Jamee Kimble was driving in on Oct. 1 when she and her kids were struck head-on by a police car going around 10 mph in Virginia. It wasn’t an accident.
“They had me hold both of my hands out the car window while they pointed a gun at me screaming that I could become a threat if I moved, in front of my kids,” Kimble said in an Instagram post documenting the confrontation in Fairfax County.
Kimble was then handcuffed and put into the back of the police vehicle, she said.
Kimble had been at the hospital having her Cesarean section birth just days before the encounter with police, which she said was her alibi for the questions they had asked her.

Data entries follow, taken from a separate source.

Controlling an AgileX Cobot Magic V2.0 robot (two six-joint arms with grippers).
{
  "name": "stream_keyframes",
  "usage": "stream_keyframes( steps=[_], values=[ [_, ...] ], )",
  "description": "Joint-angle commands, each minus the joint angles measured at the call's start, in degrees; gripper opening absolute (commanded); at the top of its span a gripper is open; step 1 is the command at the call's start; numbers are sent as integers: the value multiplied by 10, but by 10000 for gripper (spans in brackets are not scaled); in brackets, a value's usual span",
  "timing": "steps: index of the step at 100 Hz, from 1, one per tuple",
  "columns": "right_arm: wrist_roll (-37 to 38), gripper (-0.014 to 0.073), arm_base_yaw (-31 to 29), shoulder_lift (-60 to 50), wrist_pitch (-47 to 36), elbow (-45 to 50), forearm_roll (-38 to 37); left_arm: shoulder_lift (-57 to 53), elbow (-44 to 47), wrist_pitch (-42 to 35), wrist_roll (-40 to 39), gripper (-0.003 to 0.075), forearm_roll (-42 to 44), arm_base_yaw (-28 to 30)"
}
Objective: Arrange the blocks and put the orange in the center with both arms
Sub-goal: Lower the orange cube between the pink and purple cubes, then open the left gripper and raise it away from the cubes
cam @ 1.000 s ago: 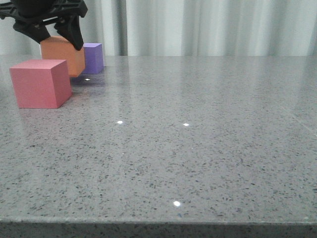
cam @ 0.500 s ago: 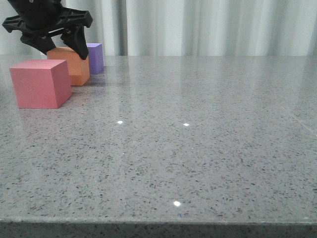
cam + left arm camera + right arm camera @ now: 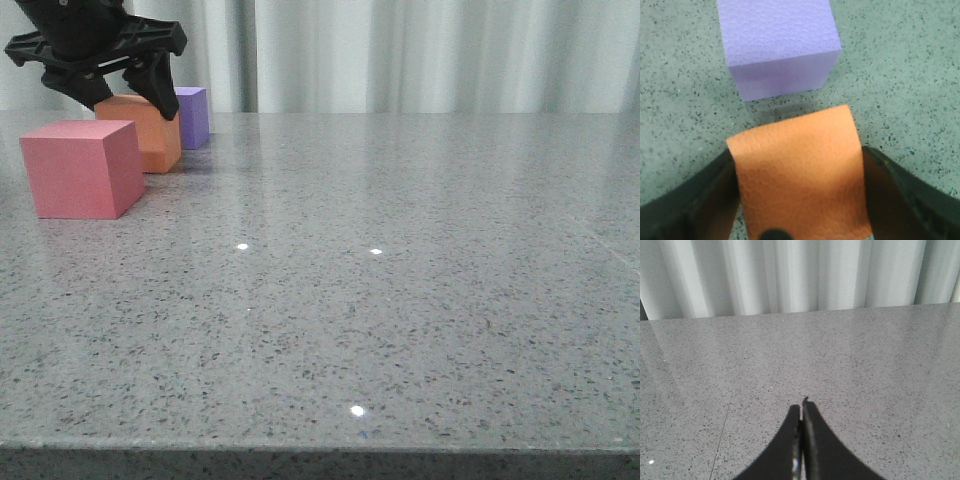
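Note:
The orange cube rests on the grey table at the far left, between the red-pink cube in front of it and the purple cube behind it. My left gripper comes down over the orange cube with a black finger on each side, shut on it. In the left wrist view the orange cube fills the space between the fingers of the left gripper, and the purple cube lies just beyond it with a small gap. My right gripper is shut and empty above bare table.
A pale curtain hangs behind the table's far edge. The table's front edge runs along the bottom of the front view. The three cubes stand close together at the far left.
One second ago the orange cube hung above the table in my left gripper. It came down onto the table between the other two cubes. Nothing has moved in the last half second.

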Motion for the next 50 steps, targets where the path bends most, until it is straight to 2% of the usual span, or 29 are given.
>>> stream_keyframes(
  steps=[1, 10, 22, 27, 50],
  values=[
    [-4, -69, -5, 2, -49, -15, -9, -25, -16, -18, -1, 392, -8, -1],
    [-4, -69, -5, 2, -49, -15, -9, -25, -16, -18, -1, 454, -8, -1],
    [-4, -69, -5, 2, -49, -15, -9, -25, -16, -20, -1, 651, -9, -1],
    [-4, -69, -5, 2, -49, -15, -9, -25, -16, -20, -1, 701, -10, -1],
    [-4, -69, -5, 2, -49, -15, -9, -55, -17, -30, -1, 668, -14, -1]
  ],
)
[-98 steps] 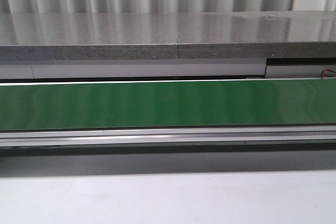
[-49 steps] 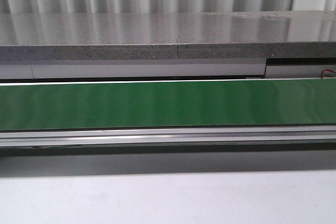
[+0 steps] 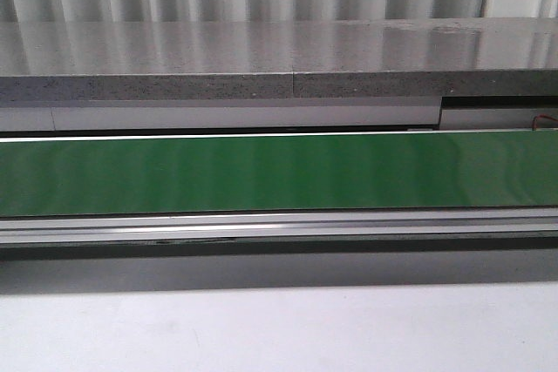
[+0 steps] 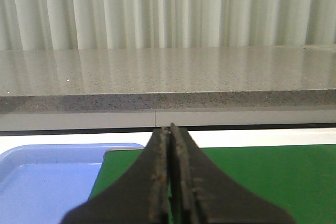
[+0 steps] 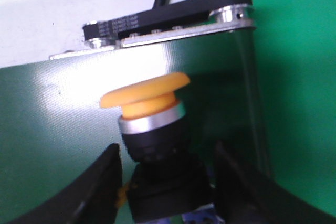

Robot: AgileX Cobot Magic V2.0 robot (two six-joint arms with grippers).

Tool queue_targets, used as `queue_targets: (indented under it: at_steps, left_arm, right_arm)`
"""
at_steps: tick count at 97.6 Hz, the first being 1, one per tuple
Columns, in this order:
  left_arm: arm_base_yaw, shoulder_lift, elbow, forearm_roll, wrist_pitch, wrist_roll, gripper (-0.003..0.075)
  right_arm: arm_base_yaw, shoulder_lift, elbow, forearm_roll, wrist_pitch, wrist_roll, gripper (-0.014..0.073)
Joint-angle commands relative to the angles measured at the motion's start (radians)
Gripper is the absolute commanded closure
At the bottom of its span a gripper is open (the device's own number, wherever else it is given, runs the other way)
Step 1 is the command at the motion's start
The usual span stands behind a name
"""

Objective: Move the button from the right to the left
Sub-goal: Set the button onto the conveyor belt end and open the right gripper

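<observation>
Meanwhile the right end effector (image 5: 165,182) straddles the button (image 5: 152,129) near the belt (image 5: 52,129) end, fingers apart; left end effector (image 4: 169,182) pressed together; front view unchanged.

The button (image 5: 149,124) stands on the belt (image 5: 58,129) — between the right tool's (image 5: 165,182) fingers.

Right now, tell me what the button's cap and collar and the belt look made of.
The button: its orange cap looks like matte plastic, and the collar below like brushed metal, by its silvery sheen. The green belt looks like smooth rubber or PVC, faintly glossy where light glares.
</observation>
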Motion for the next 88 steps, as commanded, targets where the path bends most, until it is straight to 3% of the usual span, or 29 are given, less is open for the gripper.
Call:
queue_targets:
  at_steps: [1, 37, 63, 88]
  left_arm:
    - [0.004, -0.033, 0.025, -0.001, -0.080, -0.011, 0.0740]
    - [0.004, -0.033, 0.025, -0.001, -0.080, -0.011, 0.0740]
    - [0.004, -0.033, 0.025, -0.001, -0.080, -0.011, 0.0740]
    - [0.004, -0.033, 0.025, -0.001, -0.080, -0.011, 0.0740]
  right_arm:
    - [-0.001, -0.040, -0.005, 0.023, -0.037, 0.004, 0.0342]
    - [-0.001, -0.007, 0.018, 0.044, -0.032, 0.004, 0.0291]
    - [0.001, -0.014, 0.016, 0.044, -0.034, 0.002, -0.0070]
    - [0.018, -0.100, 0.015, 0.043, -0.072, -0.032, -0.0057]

In the end, police publicly confirmed it: Kimble was not who they were looking for.
So why, exactly, was she caught in the middle of a felony traffic stop? Police released a statement after Kimble posted her video on Instagram, which garnered thousands of comments and views.

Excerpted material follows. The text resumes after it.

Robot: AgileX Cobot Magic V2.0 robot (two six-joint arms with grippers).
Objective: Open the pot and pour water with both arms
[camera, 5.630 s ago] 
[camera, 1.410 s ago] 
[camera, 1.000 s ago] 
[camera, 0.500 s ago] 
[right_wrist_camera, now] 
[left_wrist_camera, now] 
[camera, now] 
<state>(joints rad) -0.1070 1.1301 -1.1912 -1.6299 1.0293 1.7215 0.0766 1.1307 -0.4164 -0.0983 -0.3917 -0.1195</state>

Fairfax County police got an alert around 3:30 p.m. on Oct. 1 of a “felony vehicle with occupants listed as armed and dangerous” traveling in the area of Richmond Highway and South Kings Highway, officers said in a news release.
Police found the vehicle and ran into the front bumper of the car at an “estimated speed under 10 mph,” then detained the occupants — which were Kimble, two children and another woman, the release said.

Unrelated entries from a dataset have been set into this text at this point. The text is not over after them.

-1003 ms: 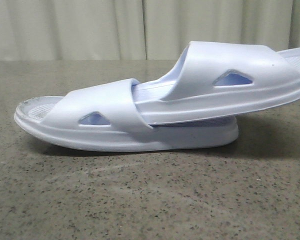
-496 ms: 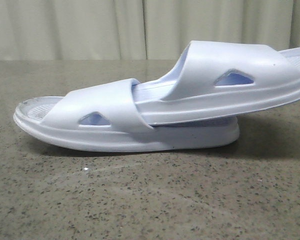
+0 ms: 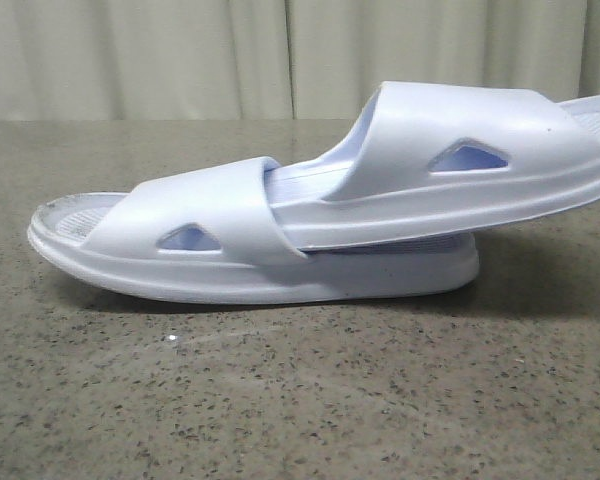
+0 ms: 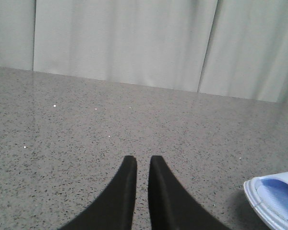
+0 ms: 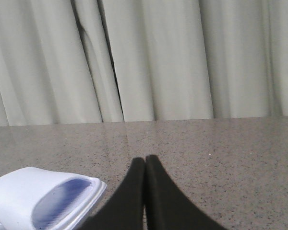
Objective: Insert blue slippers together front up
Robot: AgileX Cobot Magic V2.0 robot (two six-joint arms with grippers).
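Observation:
The blue slippers lie nested on the speckled table in the front view. The lower slipper (image 3: 230,270) rests flat on its sole. The upper slipper (image 3: 460,180) has one end pushed under the lower one's strap, and its other end tilts up to the right. Neither gripper shows in the front view. My left gripper (image 4: 143,160) hovers over bare table with only a thin slit between its fingers and nothing in it; a slipper end (image 4: 276,194) lies off to one side. My right gripper (image 5: 145,159) is shut on nothing, beside a slipper end (image 5: 43,199).
The grey speckled tabletop (image 3: 300,400) runs back to a pale pleated curtain (image 3: 280,60). Nothing else stands on the table in any view.

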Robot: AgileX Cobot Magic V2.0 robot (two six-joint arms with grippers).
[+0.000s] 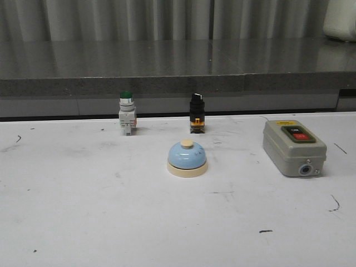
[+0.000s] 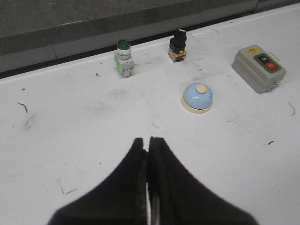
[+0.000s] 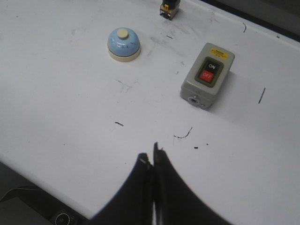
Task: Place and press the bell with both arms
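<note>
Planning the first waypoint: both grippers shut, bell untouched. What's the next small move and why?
Probably open the left gripper and move it toward the bell. The bell stands free on the table, neither gripper near it, and the right gripper is also shut, so nothing can grasp it yet.

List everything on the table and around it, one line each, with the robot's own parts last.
bell: 1, light-blue dome on a cream base with a cream button, near the table's middle, standing free.
green-capped pushbutton: 1, green cap on a grey-white body, upright at the table's back edge, left of the bell.
black selector switch: 1, black with an orange-yellow base, upright at the back edge, behind the bell.
switch box: 1, grey, with black ON and red OFF buttons, right of the bell.
table: 1, white, scuffed with dark marks.
ledge: 1, dark grey, behind the table.
left claw: 1, black, shut, empty, above the table.
right claw: 1, black, shut, empty, above the table's near edge.
</note>
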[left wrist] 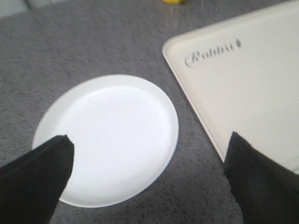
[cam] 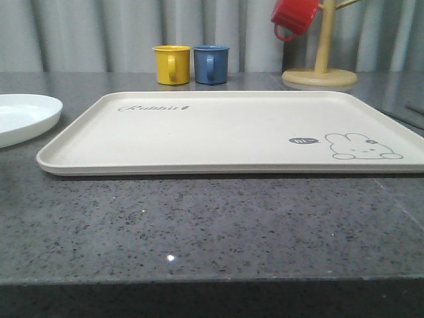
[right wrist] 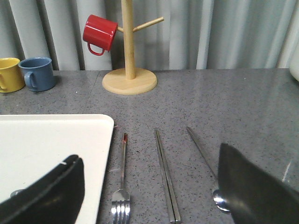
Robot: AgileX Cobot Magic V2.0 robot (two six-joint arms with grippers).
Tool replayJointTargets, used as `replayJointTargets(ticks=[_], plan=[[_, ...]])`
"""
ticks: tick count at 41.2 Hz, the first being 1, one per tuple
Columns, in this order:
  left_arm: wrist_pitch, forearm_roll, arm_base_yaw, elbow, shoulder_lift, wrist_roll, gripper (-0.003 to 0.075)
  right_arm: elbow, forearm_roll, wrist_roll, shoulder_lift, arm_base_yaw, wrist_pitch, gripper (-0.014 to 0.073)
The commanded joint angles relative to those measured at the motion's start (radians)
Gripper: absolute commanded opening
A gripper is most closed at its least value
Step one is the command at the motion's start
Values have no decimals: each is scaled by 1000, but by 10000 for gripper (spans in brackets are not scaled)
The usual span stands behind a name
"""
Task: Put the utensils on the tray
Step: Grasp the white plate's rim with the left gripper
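Left gripper point(left wrist: 148, 179) fingers point(left wrist: 35, 179): matte black, broad wedge-shaped, plain.
Right gripper point(right wrist: 149, 191) fingers point(right wrist: 254, 189): black, wide tapered, slightly glossy, a pale scuff on one.

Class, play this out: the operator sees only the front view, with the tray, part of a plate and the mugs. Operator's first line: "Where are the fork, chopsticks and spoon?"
Observer: On the counter beside the tray, fork nearest its edge.
Operator: And next?
Observer: The chopsticks, together, then the spoon, partly hidden by a right tool finger.
Operator: Left tool?
Observer: Open above the white plate, holding nothing.
Operator: Does the plate touch the tray?
Observer: No, bare counter separates them.
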Motion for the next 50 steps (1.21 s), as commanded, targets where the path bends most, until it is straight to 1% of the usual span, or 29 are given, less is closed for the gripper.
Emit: replayJointTargets(ticks=[1,6,8,12,16,19,29,34,41,48,50], plan=[[67,33,-53,-110,106,4,618,-37,-7,-9,13,-6,-83,609],[204,49,-86,-224,270,4,615,-37,-7,-9,13,-6,-83,609],[245,49,-89,-261,329,6,592,-37,-7,-9,13,-6,-83,609],[312,51,-91,-326,441,15,498,-37,-7,-9,13,-6,-83,609],[340,65,-91,-362,514,14,400,-37,-7,-9,13,-6,-83,609],[342,73,-91,-377,554,14,365,-37,-7,-9,13,-6,-83,609],[339,107,-89,-377,640,14,365,-37,-7,-9,13,-6,-83,609],[339,109,-89,-377,652,14,363,-37,-7,-9,13,-6,-83,609],[341,109,-89,-377,659,14,296,-37,-7,-9,13,-6,-83,609],[343,109,-89,-377,672,14,291,-37,-7,-9,13,-6,-83,609],[343,109,-89,-377,672,14,271,-37,-7,-9,13,-6,-83,609]])
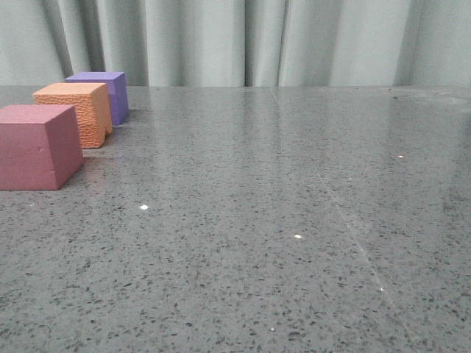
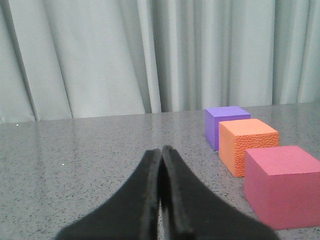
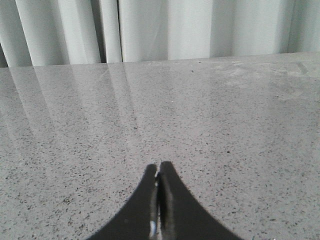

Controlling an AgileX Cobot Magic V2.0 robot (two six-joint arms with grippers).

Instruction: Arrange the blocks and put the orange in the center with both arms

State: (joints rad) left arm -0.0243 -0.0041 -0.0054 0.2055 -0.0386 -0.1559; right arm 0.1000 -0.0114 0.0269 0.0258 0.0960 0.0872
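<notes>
Three foam cubes stand in a line at the table's far left. The pink-red cube (image 1: 38, 145) is nearest, the textured orange cube (image 1: 76, 112) is in the middle, the purple cube (image 1: 101, 94) is farthest. All three also show in the left wrist view: pink-red (image 2: 282, 185), orange (image 2: 247, 145), purple (image 2: 223, 126). My left gripper (image 2: 161, 150) is shut and empty, low over the table, apart from the cubes. My right gripper (image 3: 158, 166) is shut and empty over bare table. Neither gripper shows in the front view.
The grey speckled table (image 1: 280, 220) runs back to a pale curtain (image 1: 294, 40). No other objects show.
</notes>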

Officials confirmed that the vehicle Kimble was inside was involved in an incident in Arlington County, prompting the traffic stop, the release said. However, when officers realized that neither Kimble, nor any other occupants of the car, were involved in the incident and did not own the car, they were released.
Kimble says that being released doesn’t mitigate what happened.
“I still am very angry and, more than anything, hurt because I teach my children that the police are supposed to protect us, and that if they need anything they can call them for help,” Kimble told NBC Washington. “This was a very traumatic situation, and for a long time, probably forever for me and my 5‑year-old, this will forever affect us…“I could have lost my life. My kids could have lost their lives. Luckily, everyone in the car was in a seat belt.”
Kimble told NBC that her 1‑year-old son, her 5‑year-old daughter and a friend were heading to Walmart to get groceries.
In the video, Kimble demands that the officers be fired.
The Fairfax County Police Department initiated an administrative review of the incident, according to the release.